[TASK PROMPT]:
Begin your copy at the line with "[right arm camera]" in the records below and end it at the line with "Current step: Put", restating each line word for word; omit the pictures.

[Extracted data entries]:
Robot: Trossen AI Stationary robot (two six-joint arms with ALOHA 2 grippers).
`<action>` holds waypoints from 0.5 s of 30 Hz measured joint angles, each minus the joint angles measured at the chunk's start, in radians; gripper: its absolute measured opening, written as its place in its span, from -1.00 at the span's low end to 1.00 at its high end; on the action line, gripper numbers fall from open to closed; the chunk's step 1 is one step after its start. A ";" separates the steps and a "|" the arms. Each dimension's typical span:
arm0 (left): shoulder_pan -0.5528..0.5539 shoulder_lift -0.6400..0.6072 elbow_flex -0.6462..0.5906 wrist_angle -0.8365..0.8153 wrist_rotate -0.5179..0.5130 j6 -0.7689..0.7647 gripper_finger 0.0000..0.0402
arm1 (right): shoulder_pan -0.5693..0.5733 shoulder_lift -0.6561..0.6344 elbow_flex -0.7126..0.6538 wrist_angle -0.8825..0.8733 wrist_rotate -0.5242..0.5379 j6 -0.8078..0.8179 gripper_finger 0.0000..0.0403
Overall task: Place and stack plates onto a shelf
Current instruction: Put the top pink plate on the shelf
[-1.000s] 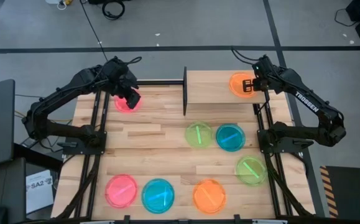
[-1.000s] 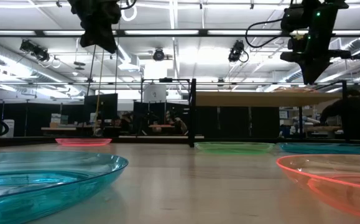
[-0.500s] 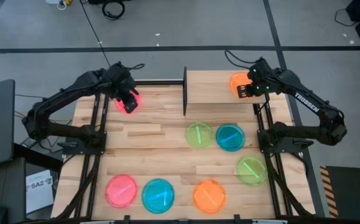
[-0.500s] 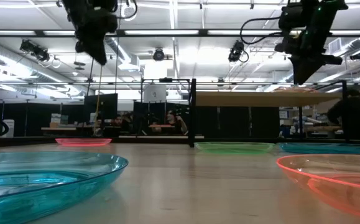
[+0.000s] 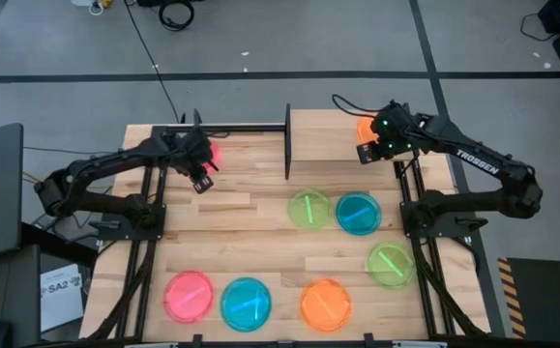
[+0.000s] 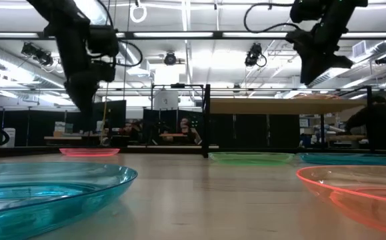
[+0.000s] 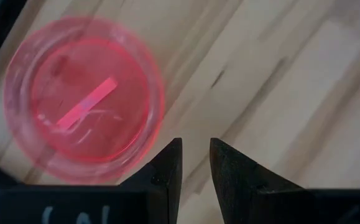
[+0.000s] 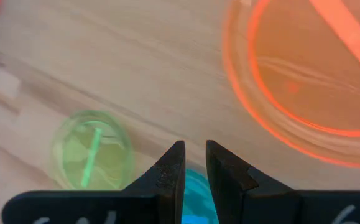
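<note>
Currently, your scene reads as follows.
Shelf [image 5: 333, 135]: upper centre-right of the high view, light board; one orange plate [image 5: 365, 127] lies on its right end, partly under the right arm.
Right gripper [image 5: 368, 152]: at the shelf's front edge, just left of that orange plate; jaws nearly closed, holding nothing. Its wrist view shows the plate's rim [image 8: 304, 81] beside the fingers, not between them.
Left gripper [image 5: 200, 180]: upper left of the high view, beside a pink plate [image 5: 209, 154] on the tabletop; jaws nearly closed and empty, plate [image 7: 83, 96] just off the fingertips.
Remaining plates: green [image 5: 309, 209] and blue [image 5: 359, 214] mid-table, green [image 5: 390, 263] at right, pink [image 5: 189, 295], blue [image 5: 247, 303] and orange [image 5: 325, 304] along the bottom.
Progress: one plate shelved, as you can judge; seven on the table.
Risk, left: jaws look too narrow to take the rim; descending like this could push the pink plate away.
Risk, right: moving off low could clip the orange plate and slide it off the shelf.
Risk, stacking: slick plates may skate if released off-centre.
</note>
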 joint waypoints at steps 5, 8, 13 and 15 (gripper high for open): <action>0.000 0.000 -0.042 0.022 -0.043 0.000 -0.56 | 0.061 0.000 0.000 0.077 0.000 0.024 -0.65; 0.000 0.000 -0.053 0.042 -0.057 0.000 -0.56 | 0.092 0.000 0.000 0.121 0.000 0.024 -0.65; 0.001 0.000 -0.057 0.092 -0.060 0.000 -0.56 | 0.136 0.000 0.000 0.187 0.000 0.025 -0.65; 0.001 0.000 -0.057 0.119 -0.060 0.000 -0.56 | 0.151 0.000 0.000 0.203 0.000 0.025 -0.65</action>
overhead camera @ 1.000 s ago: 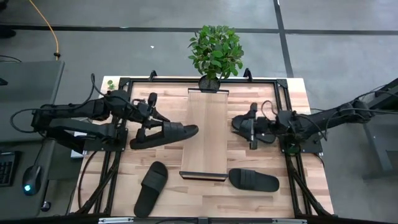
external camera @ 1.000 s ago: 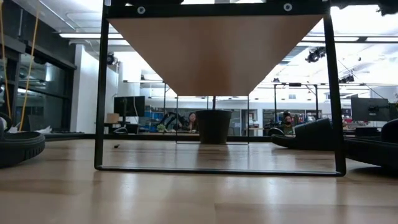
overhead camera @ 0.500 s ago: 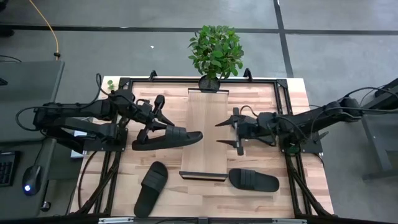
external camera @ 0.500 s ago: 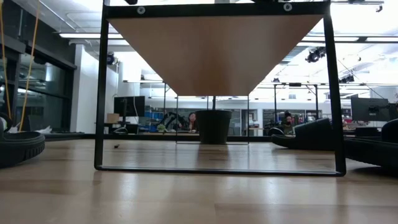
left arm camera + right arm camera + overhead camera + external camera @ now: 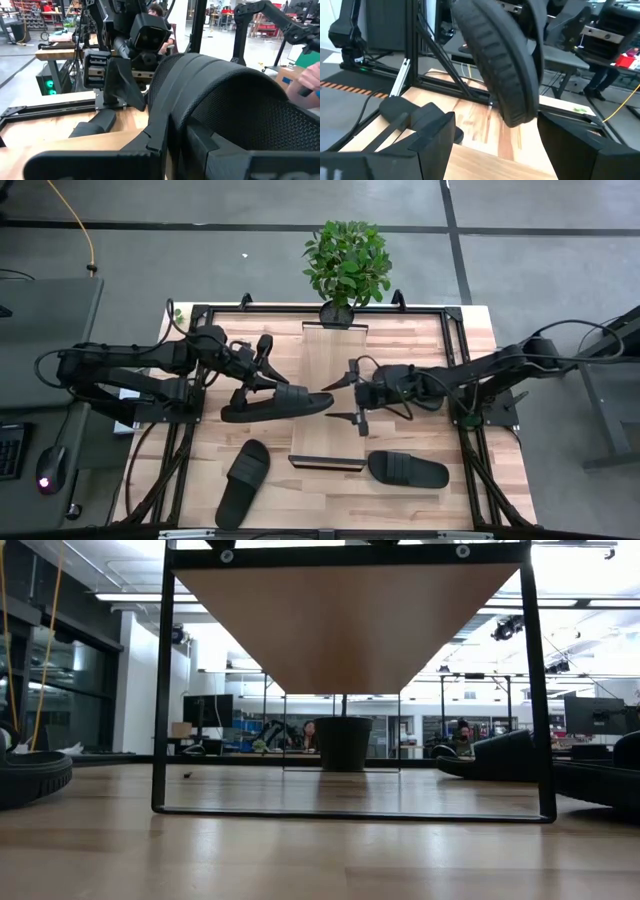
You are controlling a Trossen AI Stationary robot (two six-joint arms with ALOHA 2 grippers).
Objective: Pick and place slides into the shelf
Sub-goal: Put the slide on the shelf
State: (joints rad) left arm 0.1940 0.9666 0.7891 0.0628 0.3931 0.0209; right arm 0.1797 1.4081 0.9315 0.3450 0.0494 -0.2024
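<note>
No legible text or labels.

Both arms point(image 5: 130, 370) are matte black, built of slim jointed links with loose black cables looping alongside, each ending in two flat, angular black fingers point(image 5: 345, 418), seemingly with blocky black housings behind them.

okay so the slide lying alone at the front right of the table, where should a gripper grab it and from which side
Grip the wide strap band of that slide, coming straight down from above with one jaw under the band through the open toe and one on top. It lies flat on the table, sole down, so the raised band looks like the easiest part to pinch; the flat sole probably offers less.
</note>
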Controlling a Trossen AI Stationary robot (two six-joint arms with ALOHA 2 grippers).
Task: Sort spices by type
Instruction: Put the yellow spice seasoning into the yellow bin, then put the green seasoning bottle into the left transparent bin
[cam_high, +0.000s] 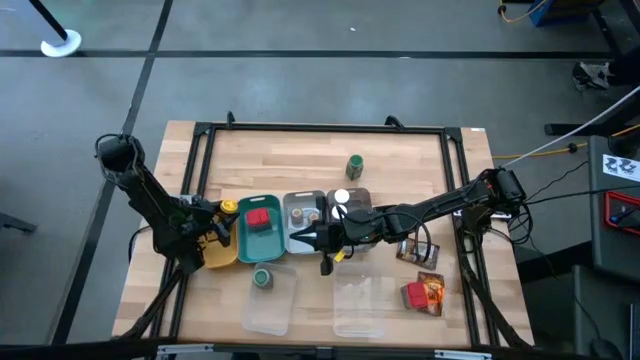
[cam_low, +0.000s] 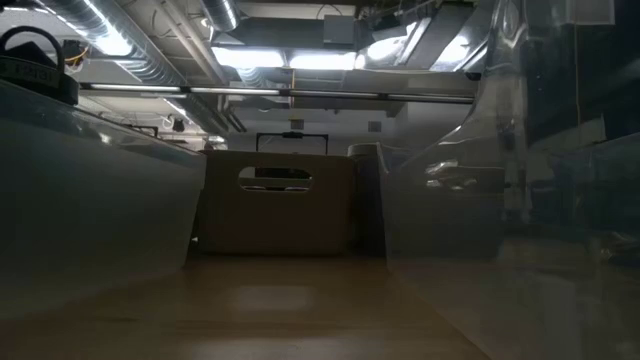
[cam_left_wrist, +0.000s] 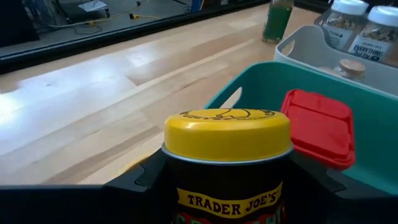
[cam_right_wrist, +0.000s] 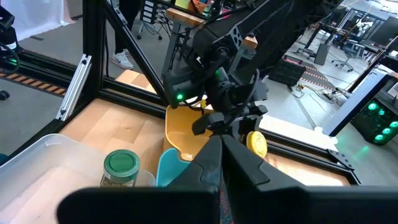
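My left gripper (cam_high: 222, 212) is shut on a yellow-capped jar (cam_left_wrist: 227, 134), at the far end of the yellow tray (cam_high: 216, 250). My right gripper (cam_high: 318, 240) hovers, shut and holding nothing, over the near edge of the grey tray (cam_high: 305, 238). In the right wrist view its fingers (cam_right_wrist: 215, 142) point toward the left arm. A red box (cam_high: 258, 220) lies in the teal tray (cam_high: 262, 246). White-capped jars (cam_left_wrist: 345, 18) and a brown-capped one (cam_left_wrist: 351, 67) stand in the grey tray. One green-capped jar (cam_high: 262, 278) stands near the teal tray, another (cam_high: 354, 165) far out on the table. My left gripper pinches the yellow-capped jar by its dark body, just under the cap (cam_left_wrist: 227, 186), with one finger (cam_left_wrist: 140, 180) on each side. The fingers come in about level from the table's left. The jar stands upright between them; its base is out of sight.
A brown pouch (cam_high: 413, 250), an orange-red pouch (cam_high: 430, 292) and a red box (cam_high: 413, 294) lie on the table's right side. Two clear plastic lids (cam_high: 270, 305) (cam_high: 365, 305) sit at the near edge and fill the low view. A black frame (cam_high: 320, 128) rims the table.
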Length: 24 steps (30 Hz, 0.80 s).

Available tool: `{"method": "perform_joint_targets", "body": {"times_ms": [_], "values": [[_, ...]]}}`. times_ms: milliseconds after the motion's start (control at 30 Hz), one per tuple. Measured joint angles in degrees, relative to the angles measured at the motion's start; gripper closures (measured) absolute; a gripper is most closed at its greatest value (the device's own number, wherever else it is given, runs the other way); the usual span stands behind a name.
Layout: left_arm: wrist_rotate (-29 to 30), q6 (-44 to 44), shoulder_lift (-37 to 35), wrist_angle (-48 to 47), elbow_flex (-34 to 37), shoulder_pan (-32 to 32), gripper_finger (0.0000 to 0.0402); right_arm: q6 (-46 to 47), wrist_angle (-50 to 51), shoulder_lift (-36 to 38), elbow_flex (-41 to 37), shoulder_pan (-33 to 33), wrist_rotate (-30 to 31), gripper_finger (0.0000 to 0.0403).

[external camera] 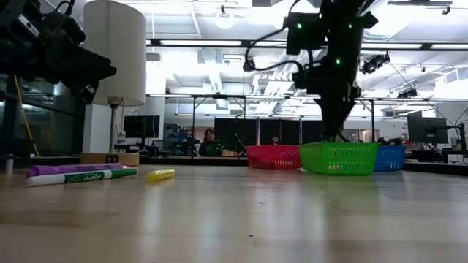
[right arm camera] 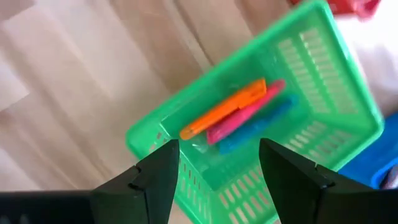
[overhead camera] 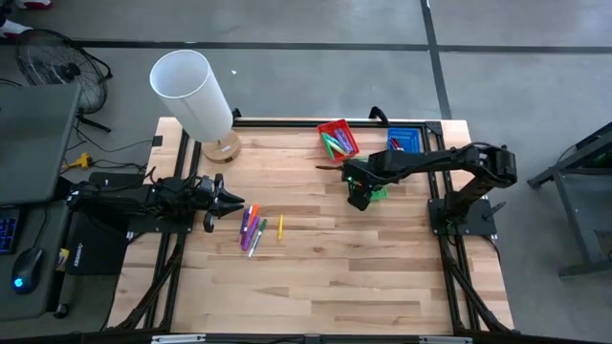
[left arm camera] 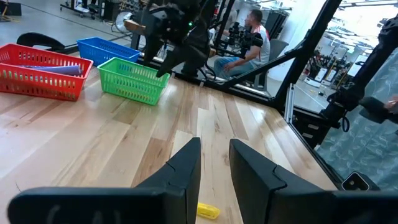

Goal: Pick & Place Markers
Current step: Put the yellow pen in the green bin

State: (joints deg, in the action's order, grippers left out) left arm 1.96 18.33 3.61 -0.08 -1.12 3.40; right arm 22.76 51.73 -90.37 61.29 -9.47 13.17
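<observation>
Right gripper: held directly above the green tray, fingers spread wide, nothing between them.
Green tray: three markers are seen lying side by side on its floor, orange, pink and blue.
Left gripper: held above the wood near the table's left side, fingers parted by a narrow gap, nothing gripped.
Loose markers: a small cluster is left on the table just ahead of the left gripper, purple and green among them.
Yellow marker: lying alone, just beside that cluster.
Red tray: more markers are held inside, green and purple visible.
Blue tray: set near the red tray at the far edge; contents cannot be told.
</observation>
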Motion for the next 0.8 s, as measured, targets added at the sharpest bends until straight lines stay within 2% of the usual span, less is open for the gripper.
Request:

[TASK ANSWER]:
[right arm camera] 
[overhead camera] 
[left arm camera] 

Goal: Pick & Place Markers
Current step: Put the yellow pen in the green bin

The response to this exercise is finished.